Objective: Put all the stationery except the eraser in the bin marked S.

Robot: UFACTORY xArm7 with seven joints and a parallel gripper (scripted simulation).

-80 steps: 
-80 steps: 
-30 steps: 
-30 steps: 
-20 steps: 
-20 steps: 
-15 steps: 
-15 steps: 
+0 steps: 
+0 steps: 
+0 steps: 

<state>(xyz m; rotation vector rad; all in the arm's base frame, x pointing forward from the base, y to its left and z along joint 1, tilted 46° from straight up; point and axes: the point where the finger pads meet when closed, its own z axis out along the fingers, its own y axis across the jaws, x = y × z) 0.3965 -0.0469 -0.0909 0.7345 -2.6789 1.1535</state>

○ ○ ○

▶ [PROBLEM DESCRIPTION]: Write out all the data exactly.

▶ [COMPLETED TASK]:
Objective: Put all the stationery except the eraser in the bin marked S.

Robot: UFACTORY xArm7 with seven joints and a parallel gripper (scripted simulation).

-80 steps: 
-80 steps: 
-30 steps: 
-30 steps: 
-20 steps: 
-20 steps: 
-15 steps: 
-15 steps: 
+0 steps: 
+0 steps: 
+0 steps: 

<state>(xyz m; rotation vector rad; all in the arm's base frame, x pointing forward from the base, y to its left and z along joint 1, tilted 46° from straight up; point and axes: the point where the finger pads meet when closed, its own z axis out along the fingers, its own y axis across the jaws, x = y × z) 0.3965 -0.0469 -0.0909 0.7345 -2.6789 1.1535</state>

Nothing remains to be done, and the exercise is complete.